--- START ---

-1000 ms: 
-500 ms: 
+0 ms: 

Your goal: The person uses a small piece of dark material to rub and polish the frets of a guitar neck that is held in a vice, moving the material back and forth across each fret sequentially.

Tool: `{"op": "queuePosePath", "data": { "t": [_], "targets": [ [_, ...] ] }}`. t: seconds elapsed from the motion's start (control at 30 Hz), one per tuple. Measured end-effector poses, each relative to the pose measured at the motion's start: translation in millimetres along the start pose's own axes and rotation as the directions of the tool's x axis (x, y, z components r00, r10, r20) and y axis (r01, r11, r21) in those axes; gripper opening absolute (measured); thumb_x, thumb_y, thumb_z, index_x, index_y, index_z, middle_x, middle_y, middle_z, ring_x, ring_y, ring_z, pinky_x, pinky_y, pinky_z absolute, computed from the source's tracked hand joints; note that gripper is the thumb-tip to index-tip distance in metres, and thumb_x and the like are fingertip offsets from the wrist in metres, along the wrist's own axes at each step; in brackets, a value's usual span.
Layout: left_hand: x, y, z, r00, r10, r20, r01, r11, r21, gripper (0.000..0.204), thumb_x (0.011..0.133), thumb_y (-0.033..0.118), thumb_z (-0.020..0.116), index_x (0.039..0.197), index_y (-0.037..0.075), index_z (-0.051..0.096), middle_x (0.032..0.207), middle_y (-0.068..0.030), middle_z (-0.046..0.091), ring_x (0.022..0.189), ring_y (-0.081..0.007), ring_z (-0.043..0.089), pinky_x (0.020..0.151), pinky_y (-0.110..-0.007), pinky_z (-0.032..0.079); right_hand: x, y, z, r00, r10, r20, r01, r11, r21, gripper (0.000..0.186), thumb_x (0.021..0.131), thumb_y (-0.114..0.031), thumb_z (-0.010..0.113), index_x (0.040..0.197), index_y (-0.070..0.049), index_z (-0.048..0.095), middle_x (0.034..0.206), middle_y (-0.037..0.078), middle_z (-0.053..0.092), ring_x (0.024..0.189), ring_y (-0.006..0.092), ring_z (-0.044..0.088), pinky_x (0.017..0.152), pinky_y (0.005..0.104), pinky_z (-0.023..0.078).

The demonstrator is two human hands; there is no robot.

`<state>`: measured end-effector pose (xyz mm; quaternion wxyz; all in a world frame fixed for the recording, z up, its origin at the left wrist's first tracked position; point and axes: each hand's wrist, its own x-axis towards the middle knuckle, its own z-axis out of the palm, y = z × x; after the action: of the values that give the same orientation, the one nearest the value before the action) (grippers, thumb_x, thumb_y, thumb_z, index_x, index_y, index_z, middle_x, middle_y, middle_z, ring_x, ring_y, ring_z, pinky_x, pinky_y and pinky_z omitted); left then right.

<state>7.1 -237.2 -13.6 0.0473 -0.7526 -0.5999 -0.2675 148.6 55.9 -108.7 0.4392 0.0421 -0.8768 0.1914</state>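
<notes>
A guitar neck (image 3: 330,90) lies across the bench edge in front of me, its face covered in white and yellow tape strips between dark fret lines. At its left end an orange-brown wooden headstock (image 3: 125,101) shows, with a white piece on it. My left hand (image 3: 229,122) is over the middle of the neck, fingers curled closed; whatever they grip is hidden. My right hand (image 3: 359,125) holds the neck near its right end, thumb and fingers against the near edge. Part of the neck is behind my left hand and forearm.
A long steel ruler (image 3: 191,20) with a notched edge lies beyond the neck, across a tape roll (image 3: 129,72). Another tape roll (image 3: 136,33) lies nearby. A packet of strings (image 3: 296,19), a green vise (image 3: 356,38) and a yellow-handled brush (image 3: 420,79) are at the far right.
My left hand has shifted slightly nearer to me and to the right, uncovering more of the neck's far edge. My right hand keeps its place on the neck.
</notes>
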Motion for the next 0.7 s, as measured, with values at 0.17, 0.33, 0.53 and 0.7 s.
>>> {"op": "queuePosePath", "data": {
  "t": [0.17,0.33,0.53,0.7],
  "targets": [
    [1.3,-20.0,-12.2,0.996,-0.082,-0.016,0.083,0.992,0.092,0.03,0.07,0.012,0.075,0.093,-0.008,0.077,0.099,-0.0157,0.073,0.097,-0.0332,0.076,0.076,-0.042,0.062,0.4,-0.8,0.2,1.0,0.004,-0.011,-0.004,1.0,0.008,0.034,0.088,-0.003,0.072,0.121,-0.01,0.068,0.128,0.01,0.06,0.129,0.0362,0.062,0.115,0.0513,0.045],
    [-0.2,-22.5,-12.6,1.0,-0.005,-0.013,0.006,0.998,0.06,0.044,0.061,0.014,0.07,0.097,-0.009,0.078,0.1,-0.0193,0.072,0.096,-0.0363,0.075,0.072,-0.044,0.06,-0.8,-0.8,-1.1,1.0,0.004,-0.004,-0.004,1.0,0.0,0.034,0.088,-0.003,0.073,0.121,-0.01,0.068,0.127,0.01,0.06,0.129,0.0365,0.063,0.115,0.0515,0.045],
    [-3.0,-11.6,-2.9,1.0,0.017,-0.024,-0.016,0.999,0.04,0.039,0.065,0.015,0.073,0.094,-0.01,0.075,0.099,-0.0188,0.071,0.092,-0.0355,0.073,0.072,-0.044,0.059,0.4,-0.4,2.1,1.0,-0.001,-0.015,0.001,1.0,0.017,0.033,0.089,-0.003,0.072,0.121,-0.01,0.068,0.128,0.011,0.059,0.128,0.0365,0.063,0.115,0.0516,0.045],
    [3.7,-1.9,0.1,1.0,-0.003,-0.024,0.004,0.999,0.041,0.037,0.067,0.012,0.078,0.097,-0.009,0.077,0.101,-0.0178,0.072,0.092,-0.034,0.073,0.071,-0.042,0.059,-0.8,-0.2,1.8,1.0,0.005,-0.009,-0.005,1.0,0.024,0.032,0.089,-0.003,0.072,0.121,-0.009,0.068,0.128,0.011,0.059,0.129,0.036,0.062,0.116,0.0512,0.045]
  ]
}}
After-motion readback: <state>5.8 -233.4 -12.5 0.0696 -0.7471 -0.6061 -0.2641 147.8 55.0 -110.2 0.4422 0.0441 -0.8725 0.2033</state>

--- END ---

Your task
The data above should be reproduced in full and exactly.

Task solution
-1000 ms: 
-500 ms: 
+0 ms: 

Your goal: The person uses a small piece of dark material to rub and polish the frets of a guitar neck that is held in a vice, moving the material back and forth across each fret sequentially.

Tool: `{"op": "queuePosePath", "data": { "t": [_], "targets": [ [_, ...] ] }}`. t: seconds elapsed from the motion's start (control at 30 Hz), one per tuple. Measured end-effector poses, each relative to the pose measured at the motion's start: translation in millimetres along the start pose's own axes and rotation as the directions of the tool's x axis (x, y, z components r00, r10, r20) and y axis (r01, r11, r21) in those axes; gripper opening absolute (measured); thumb_x, thumb_y, thumb_z, index_x, index_y, index_z, middle_x, middle_y, middle_z, ring_x, ring_y, ring_z, pinky_x, pinky_y, pinky_z absolute, computed from the source's tracked hand joints; note that gripper is the thumb-tip to index-tip distance in metres, and thumb_x and the like are fingertip offsets from the wrist in metres, along the wrist's own axes at each step; in brackets, a value's usual span.
Layout: left_hand: x, y, z, r00, r10, r20, r01, r11, r21, gripper (0.000..0.204), thumb_x (0.011..0.133), thumb_y (-0.033..0.118), thumb_z (-0.020..0.116), index_x (0.039..0.197), index_y (-0.037..0.075), index_z (-0.051..0.096), middle_x (0.032..0.207), middle_y (-0.068..0.030), middle_z (-0.046..0.091), ring_x (0.022..0.189), ring_y (-0.081..0.007), ring_z (-0.043..0.089), pinky_x (0.020..0.151), pinky_y (-0.110..-0.007), pinky_z (-0.032..0.079); right_hand: x, y, z, r00, r10, r20, r01, r11, r21, gripper (0.000..0.186), thumb_x (0.021..0.131), thumb_y (-0.114..0.031), thumb_z (-0.010..0.113), index_x (0.040..0.197), index_y (-0.070..0.049), index_z (-0.048..0.095), middle_x (0.034..0.206), middle_y (-0.037..0.078), middle_z (-0.053..0.092), ring_x (0.024..0.189), ring_y (-0.006..0.092), ring_z (-0.044..0.088), pinky_x (0.017..0.152), pinky_y (0.005..0.104), pinky_z (-0.023..0.078).

The demonstrator is two human hands; there is no robot.

`<state>`: measured end-effector pose (xyz mm; quaternion wxyz; all in a world frame fixed for the recording, z up, its origin at the left wrist's first tracked position; point and axes: each hand's wrist, its own x-axis towards the middle knuckle, its own z-axis out of the palm, y = z × x; after the action: of the values that give the same orientation, the one nearest the value before the action) (grippers, thumb_x, thumb_y, thumb_z, index_x, index_y, index_z, middle_x, middle_y, middle_z, ring_x, ring_y, ring_z, pinky_x, pinky_y and pinky_z omitted); left then right.

<state>7.1 -237.2 -13.6 0.0473 -0.7526 -0.5999 -0.2675 148.6 55.9 -108.7 0.4392 0.0421 -0.8768 0.1914</state>
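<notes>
A guitar neck (image 3: 330,90) lies across the bench edge in front of me, its face covered in white and yellow tape strips between dark fret lines. At its left end an orange-brown wooden headstock (image 3: 125,101) shows, with a white piece on it. My left hand (image 3: 229,122) is over the middle of the neck, fingers curled closed; whatever they grip is hidden. My right hand (image 3: 359,125) holds the neck near its right end, thumb and fingers against the near edge. Part of the neck is behind my left hand and forearm.
A long steel ruler (image 3: 191,20) with a notched edge lies beyond the neck, across a tape roll (image 3: 129,72). Another tape roll (image 3: 136,33) lies nearby. A packet of strings (image 3: 296,19), a green vise (image 3: 356,38) and a yellow-handled brush (image 3: 420,79) are at the far right.
My left hand has shifted slightly nearer to me and to the right, uncovering more of the neck's far edge. My right hand keeps its place on the neck.
</notes>
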Motion for the next 0.7 s, as measured, with values at 0.17, 0.33, 0.53 and 0.7 s.
>>> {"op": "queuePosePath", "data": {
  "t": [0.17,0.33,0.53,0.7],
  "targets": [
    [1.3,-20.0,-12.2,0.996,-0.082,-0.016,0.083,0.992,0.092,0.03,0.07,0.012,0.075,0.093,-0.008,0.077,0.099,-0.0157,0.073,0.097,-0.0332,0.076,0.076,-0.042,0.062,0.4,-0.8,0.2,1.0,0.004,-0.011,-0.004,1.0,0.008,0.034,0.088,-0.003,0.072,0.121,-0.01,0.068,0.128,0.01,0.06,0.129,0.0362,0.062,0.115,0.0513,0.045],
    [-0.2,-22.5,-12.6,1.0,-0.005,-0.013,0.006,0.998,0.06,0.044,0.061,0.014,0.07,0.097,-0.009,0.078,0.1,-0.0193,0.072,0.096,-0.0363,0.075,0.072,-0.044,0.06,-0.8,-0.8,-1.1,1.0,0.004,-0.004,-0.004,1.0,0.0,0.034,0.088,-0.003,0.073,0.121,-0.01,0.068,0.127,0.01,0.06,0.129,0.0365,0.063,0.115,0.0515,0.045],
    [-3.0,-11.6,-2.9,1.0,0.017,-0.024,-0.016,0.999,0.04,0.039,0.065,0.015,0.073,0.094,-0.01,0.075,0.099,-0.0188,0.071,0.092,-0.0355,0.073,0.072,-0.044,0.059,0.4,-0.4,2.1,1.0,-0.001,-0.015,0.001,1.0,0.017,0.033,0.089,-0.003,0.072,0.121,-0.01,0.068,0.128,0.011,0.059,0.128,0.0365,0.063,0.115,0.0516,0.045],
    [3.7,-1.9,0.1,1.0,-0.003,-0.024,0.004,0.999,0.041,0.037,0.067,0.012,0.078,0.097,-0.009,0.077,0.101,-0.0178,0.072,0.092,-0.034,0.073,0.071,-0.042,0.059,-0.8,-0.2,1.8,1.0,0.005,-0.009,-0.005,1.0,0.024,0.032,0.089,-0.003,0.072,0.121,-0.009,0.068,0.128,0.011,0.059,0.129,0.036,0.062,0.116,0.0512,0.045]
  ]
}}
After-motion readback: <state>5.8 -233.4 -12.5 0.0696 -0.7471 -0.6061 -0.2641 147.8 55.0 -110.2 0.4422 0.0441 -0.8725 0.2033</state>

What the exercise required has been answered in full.